We sold Mobil a 10 percent interest, and Jersey a 30 percent
interest: that made Aramco 30, 30, 30, and 10 deal. I'm sure
that's true. I'm dead sure that that's exactly what happened. But
now, along comes the cartel case, and they are attacking Aramco as
being an instrument of this worldwide conspiracy in the
international oil cartel. Which just shows you what a slippery
bunch the politicians really are.



117



Hicke: Did you begin to feel like a baseball being batted around?

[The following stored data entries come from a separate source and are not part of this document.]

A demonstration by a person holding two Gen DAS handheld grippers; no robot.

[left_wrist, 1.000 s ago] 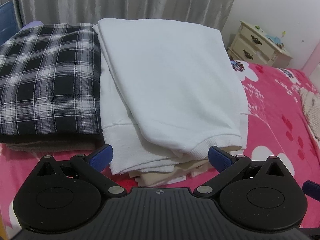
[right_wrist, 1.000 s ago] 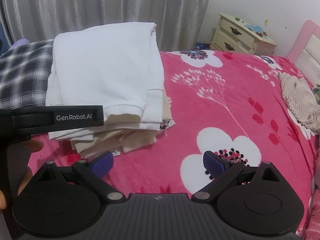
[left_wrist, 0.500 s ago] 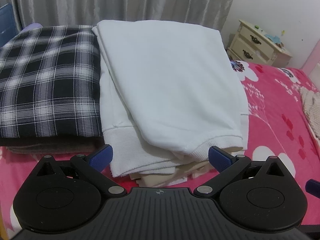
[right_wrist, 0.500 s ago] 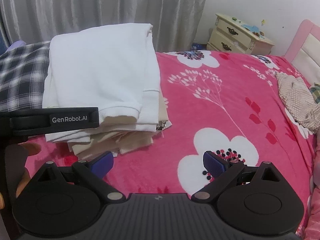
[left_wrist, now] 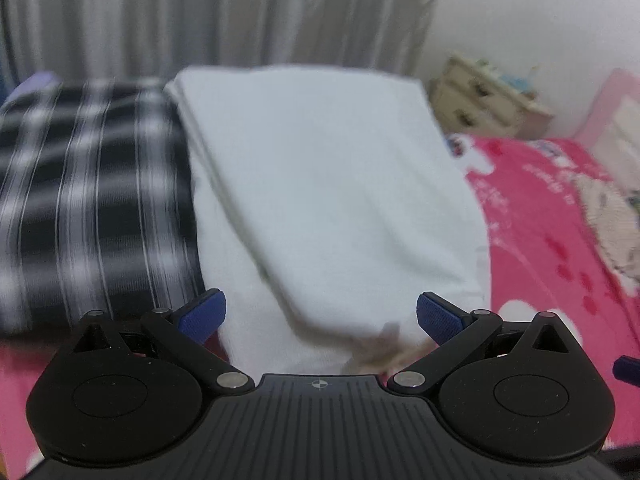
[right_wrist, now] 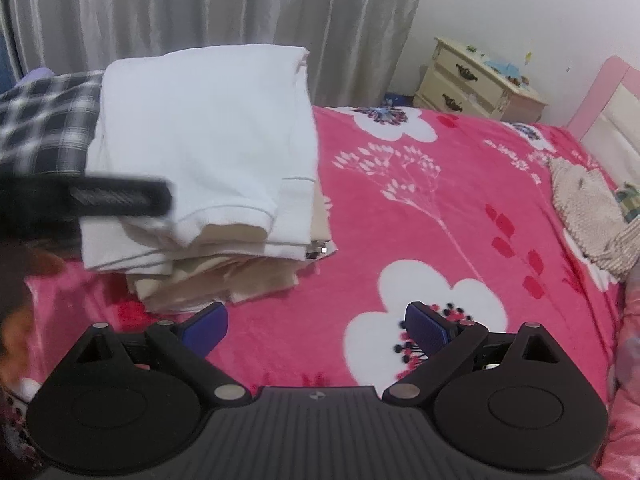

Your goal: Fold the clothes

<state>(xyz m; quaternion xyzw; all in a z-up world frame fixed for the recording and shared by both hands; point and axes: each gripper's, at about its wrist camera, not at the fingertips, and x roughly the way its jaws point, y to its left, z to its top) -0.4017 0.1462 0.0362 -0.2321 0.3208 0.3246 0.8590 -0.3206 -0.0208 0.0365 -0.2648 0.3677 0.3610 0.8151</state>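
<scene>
A folded white garment [left_wrist: 320, 184] [right_wrist: 204, 140] tops a pile with beige folded clothes [right_wrist: 224, 276] beneath, on the pink flowered bed. Left of it lies a folded black-and-white plaid garment [left_wrist: 80, 200] [right_wrist: 44, 132]. My left gripper [left_wrist: 320, 316] stands open just in front of the white pile's near edge, holding nothing; this view is blurred. My right gripper [right_wrist: 316, 324] is open over the bare bedspread [right_wrist: 420, 208], right of the pile. The left gripper's body [right_wrist: 100, 200] shows as a dark blurred bar against the pile. An unfolded knitted beige garment [right_wrist: 588, 216] lies at the bed's right side.
Grey curtains [right_wrist: 200, 8] hang behind the bed. A cream nightstand [right_wrist: 472, 80] stands at the back right by the white wall. A pink headboard [right_wrist: 604, 112] rises at the far right. A person's hand [right_wrist: 20, 280] shows at the left edge.
The left gripper has risen and swung quickly, blurring its view; the pile now sits lower and closer between its fingers. The right gripper has shifted slightly. Both stay open.
</scene>
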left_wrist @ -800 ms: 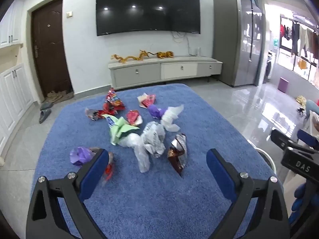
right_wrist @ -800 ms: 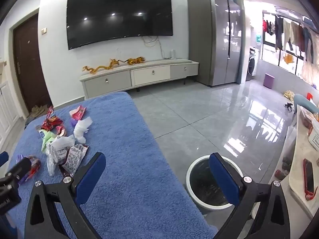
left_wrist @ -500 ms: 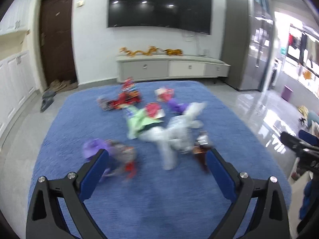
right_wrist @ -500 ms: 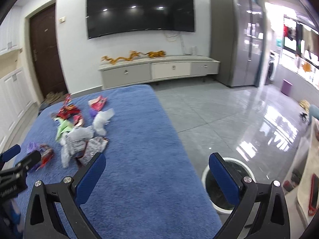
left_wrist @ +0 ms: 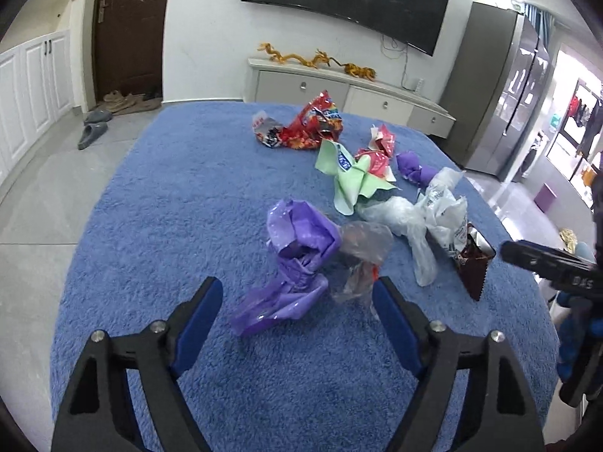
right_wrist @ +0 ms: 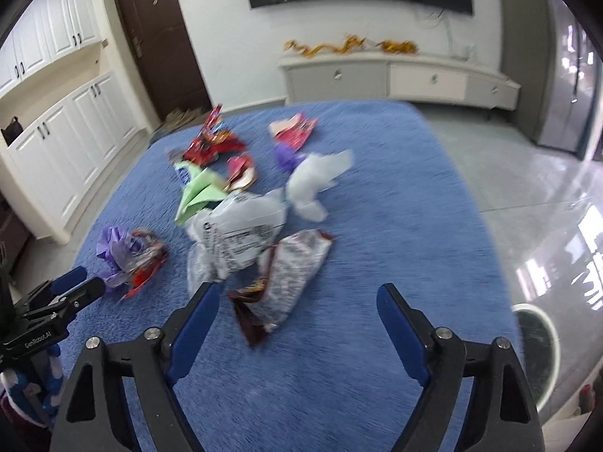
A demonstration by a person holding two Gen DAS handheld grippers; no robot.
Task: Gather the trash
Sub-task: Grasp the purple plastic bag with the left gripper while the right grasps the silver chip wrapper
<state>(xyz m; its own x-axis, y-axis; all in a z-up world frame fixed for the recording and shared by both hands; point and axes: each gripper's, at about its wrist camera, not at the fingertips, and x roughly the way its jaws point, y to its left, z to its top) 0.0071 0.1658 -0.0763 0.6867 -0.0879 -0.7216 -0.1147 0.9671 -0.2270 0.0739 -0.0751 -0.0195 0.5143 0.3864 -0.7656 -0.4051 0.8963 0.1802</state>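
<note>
Crumpled trash lies on a blue rug point(left_wrist: 181, 203). My left gripper point(left_wrist: 297, 297) is open, its fingers either side of a purple plastic bag point(left_wrist: 297, 248) with a clear wrapper point(left_wrist: 363, 245) beside it. Beyond lie a green paper point(left_wrist: 350, 177), white plastic bags point(left_wrist: 429, 214) and red snack wrappers point(left_wrist: 312, 128). My right gripper point(right_wrist: 297, 301) is open just before a brown and silver snack bag point(right_wrist: 286, 282), which also shows in the left view point(left_wrist: 473, 263). A white-rimmed bin point(right_wrist: 537, 342) stands on the floor at the right.
A grey TV cabinet point(left_wrist: 339, 86) stands against the far wall under a wall TV point(left_wrist: 346, 0). White cupboards point(right_wrist: 64, 139) and a brown door point(left_wrist: 128, 30) are to the left. Slippers point(left_wrist: 92, 132) lie on the tiled floor. A grey fridge point(left_wrist: 493, 86) stands at right.
Both grippers have moved forward and down toward the trash pile. The left now straddles the purple bag; the right has swung left from the bin toward the brown snack bag.
</note>
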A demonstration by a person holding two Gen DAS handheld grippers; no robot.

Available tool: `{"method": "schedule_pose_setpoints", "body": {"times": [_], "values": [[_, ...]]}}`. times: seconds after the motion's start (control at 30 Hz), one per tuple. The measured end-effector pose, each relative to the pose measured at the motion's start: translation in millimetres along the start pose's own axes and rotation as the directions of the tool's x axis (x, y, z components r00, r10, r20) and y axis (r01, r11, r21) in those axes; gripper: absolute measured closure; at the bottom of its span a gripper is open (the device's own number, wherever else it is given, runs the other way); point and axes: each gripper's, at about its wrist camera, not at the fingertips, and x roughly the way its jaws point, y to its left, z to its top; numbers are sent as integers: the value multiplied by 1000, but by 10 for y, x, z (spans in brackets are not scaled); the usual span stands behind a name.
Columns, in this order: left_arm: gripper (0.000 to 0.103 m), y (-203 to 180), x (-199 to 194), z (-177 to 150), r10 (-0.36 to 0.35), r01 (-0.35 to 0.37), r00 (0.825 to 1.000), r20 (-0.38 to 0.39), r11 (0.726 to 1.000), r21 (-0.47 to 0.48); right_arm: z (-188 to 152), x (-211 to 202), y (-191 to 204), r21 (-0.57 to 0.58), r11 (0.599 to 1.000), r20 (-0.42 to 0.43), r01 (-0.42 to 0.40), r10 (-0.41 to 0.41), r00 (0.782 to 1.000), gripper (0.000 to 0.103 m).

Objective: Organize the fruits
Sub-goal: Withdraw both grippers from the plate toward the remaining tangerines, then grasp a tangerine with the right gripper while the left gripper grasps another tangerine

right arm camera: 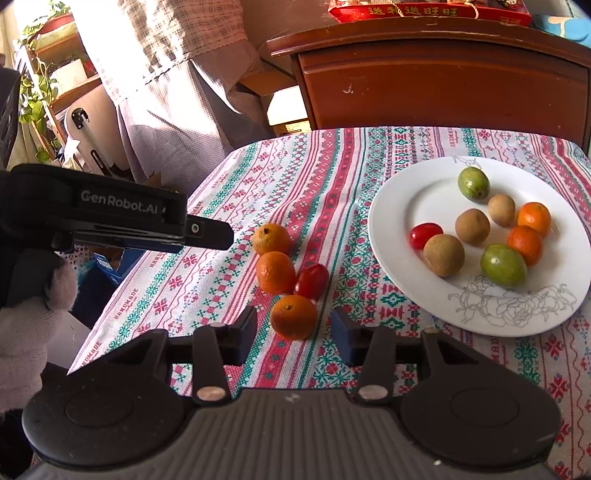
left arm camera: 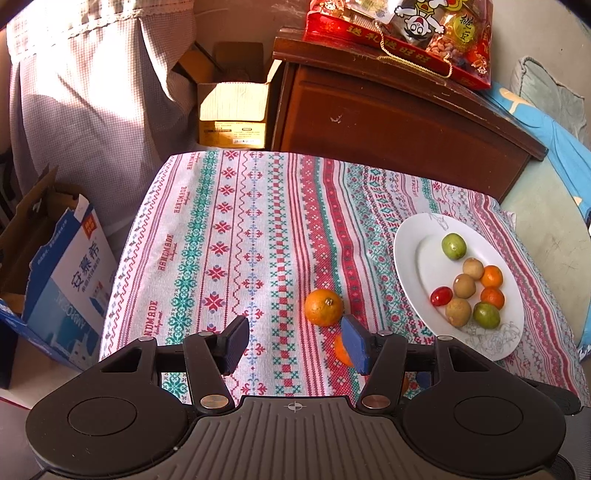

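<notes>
Table: a small table under a cloth patterned in red, green and white bands.
Plate: a white plate with a line-drawn flower on its rim sits on the right part of the cloth.
On the plate: two green fruits, three brown round fruits, two small oranges and a red cherry tomato, lying close together.
Loose fruit: three small oranges and a second cherry tomato sit in a tight cluster on the cloth, left of the plate and apart from it.
Nearest orange: the closest orange of that cluster lies just ahead of the right gripper.
Right gripper: the right gripper points down at the cloth with its jaws apart and nothing between the pads (the orange sits past the tips).
Left gripper: the left gripper also has its jaws apart and holds nothing; an orange lies ahead of its right finger and another is partly hidden behind that finger.
Hand: a hand in a white knit glove grips the left gripper's handle, seen from the right wrist view.
Behind the table: a dark wooden cabinet with a red gift bag on top, and an open cardboard box beside it.
</notes>
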Motion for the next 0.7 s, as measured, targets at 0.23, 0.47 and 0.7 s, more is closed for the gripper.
{"method": "schedule_pose_setpoints", "body": {"times": [0.23,0.47,0.7], "values": [[48,-59,36,-40,-24,24,1000,-17,1000,18,-34,26,8,-30,999,0,13,-13,1000,73],[48,-205,101,-131,-47,50,998,-42,996,71,-52,-128,-159,11,997,1,71,-71,997,74],[48,-320,210,-221,-17,24,999,-49,989,148,-83,-191,-290,40,994,-3,101,-101,995,73]]}}
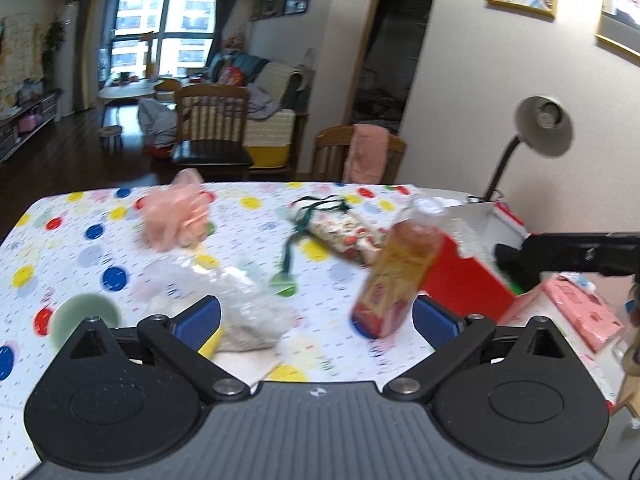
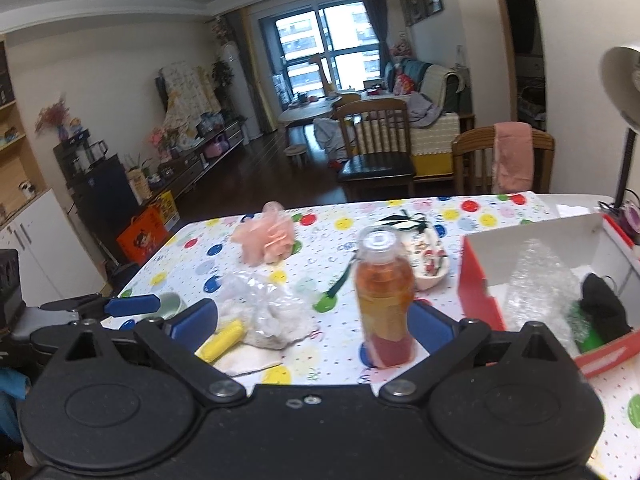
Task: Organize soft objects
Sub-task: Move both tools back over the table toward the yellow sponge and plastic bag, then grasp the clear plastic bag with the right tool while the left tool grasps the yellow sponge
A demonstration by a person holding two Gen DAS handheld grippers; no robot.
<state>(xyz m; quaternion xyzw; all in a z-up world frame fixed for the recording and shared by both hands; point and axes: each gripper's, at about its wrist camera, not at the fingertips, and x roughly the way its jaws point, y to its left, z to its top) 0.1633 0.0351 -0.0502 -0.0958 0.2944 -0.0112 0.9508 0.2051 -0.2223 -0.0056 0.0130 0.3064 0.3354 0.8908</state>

O'Brien: No. I began to feel a certain skepticism and cynicism about the

way we conduct our domestic politics - and even our international
politics.

Hicke: Yes.

O'Brien: And that was the inception of the civil cartel case. It began
about April 1953 and didn't really end until about 1968. I had
gone to Standard by the time the case was over, but in the
meantime, we had written this Mootness Study. 1 e appeared twice
before the crowned heads of the antitrust [division], and we
updated the Mootness Study twice to show that there was no
conceivable way that the allegations that related to 1928 could
have any truth or any bearing on the world international oil scene
in the 1950s and '60s.

In the first place, the case charged that we controlled
exploration and production and refining and distribution and
marketing worldwide. And this study traced the entry of two or
three hundred companies in the international exploration and
production business in the Middle East and elsewhere.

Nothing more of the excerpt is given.